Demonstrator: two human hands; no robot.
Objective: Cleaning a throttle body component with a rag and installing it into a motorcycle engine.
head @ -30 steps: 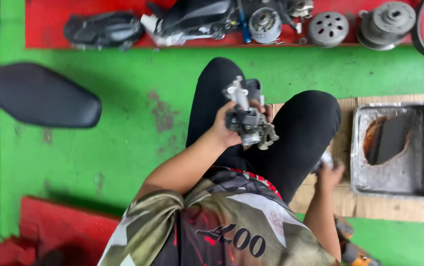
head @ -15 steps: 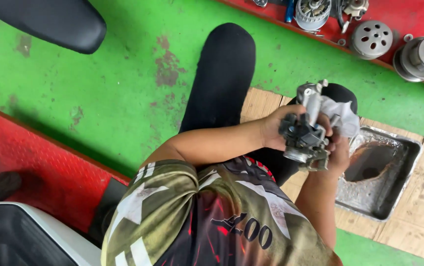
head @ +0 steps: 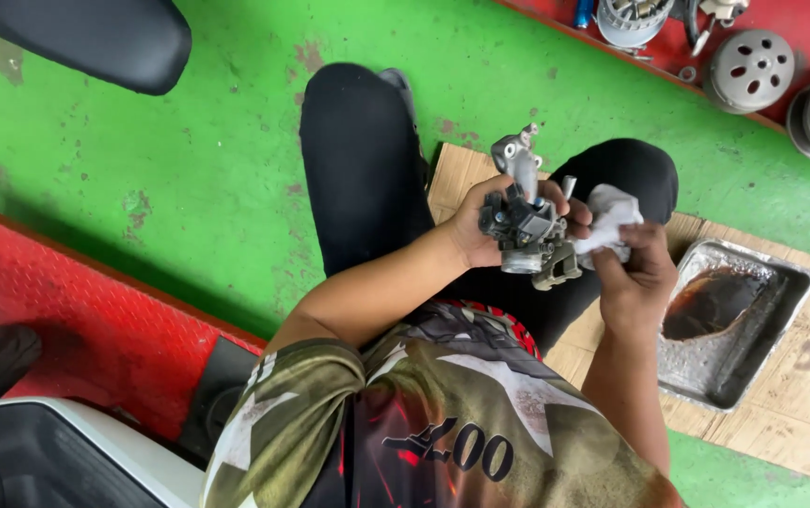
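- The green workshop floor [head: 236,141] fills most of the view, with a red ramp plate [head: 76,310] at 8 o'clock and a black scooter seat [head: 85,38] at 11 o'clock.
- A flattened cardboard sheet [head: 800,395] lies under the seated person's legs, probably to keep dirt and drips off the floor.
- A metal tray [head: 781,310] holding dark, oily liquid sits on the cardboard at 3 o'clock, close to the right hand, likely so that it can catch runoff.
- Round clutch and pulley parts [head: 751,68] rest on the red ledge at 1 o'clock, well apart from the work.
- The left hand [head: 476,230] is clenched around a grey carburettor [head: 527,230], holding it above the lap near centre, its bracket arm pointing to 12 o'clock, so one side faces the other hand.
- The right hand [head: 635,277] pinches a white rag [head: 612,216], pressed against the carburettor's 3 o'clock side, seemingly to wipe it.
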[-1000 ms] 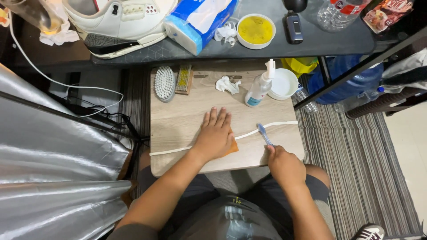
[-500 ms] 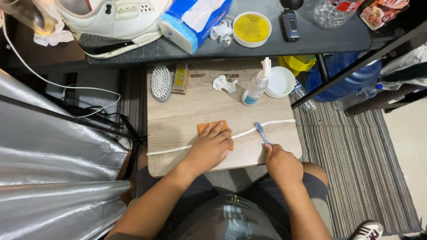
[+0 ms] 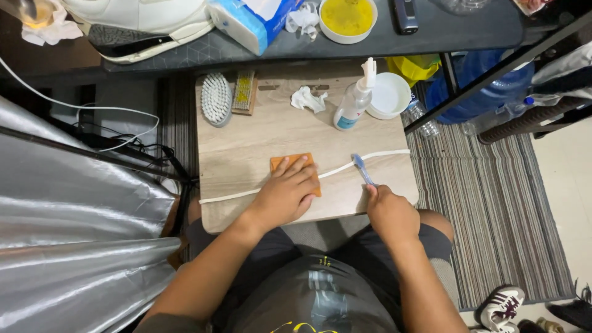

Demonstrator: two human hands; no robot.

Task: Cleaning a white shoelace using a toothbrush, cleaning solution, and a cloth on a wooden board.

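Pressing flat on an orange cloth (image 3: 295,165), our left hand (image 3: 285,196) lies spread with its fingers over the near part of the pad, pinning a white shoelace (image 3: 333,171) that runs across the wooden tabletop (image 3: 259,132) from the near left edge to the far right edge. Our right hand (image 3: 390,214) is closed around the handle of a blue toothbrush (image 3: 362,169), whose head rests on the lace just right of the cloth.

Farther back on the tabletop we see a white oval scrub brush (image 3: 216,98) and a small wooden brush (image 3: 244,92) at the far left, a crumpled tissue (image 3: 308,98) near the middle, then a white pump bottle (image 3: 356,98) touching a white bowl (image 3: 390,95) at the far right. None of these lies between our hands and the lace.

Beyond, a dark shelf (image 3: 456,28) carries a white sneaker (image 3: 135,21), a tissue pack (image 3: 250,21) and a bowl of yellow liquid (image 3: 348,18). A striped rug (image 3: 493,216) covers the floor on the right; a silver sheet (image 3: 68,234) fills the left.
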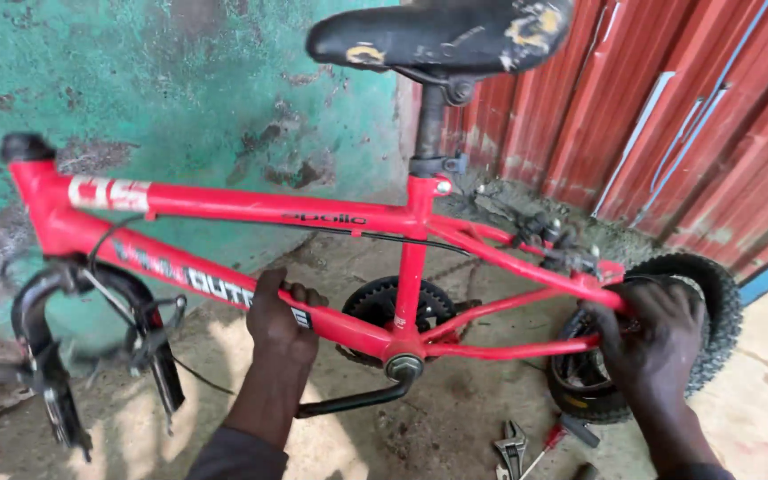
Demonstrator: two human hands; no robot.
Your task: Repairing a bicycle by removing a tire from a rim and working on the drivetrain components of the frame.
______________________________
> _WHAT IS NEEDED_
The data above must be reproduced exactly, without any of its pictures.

> _ANSWER TO THE EXERCISE_
Demonstrator: two human hands; no robot.
Objective: Cleaning a throttle body component with a rag and installing it into a motorcycle engine.
head @ -30 steps: 
head @ -15 steps: 
head @ +0 steps: 
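- The green workshop floor [head: 236,141] fills most of the view, with a red ramp plate [head: 76,310] at 8 o'clock and a black scooter seat [head: 85,38] at 11 o'clock.
- A flattened cardboard sheet [head: 800,395] lies under the seated person's legs, probably to keep dirt and drips off the floor.
- A metal tray [head: 781,310] holding dark, oily liquid sits on the cardboard at 3 o'clock, close to the right hand, likely so that it can catch runoff.
- Round clutch and pulley parts [head: 751,68] rest on the red ledge at 1 o'clock, well apart from the work.
- The left hand [head: 476,230] is clenched around a grey carburettor [head: 527,230], holding it above the lap near centre, its bracket arm pointing to 12 o'clock, so one side faces the other hand.
- The right hand [head: 635,277] pinches a white rag [head: 612,216], pressed against the carburettor's 3 o'clock side, seemingly to wipe it.
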[-1000 ms] 
[-500 ms] 
[+0 ms] 

Demonstrator: two human hands; no robot.

Task: Cleaning a white shoelace using a toothbrush, cleaning solution, and a cloth on a wooden board.

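Pressing flat on an orange cloth (image 3: 295,165), our left hand (image 3: 285,196) lies spread with its fingers over the near part of the pad, pinning a white shoelace (image 3: 333,171) that runs across the wooden tabletop (image 3: 259,132) from the near left edge to the far right edge. Our right hand (image 3: 390,214) is closed around the handle of a blue toothbrush (image 3: 362,169), whose head rests on the lace just right of the cloth.

Farther back on the tabletop we see a white oval scrub brush (image 3: 216,98) and a small wooden brush (image 3: 244,92) at the far left, a crumpled tissue (image 3: 308,98) near the middle, then a white pump bottle (image 3: 356,98) touching a white bowl (image 3: 390,95) at the far right. None of these lies between our hands and the lace.

Beyond, a dark shelf (image 3: 456,28) carries a white sneaker (image 3: 135,21), a tissue pack (image 3: 250,21) and a bowl of yellow liquid (image 3: 348,18). A striped rug (image 3: 493,216) covers the floor on the right; a silver sheet (image 3: 68,234) fills the left.
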Demonstrator: two human hands; no robot.
Your task: Repairing a bicycle by removing a tire from a rim and working on the drivetrain components of the frame.

There is nothing else to this exercise.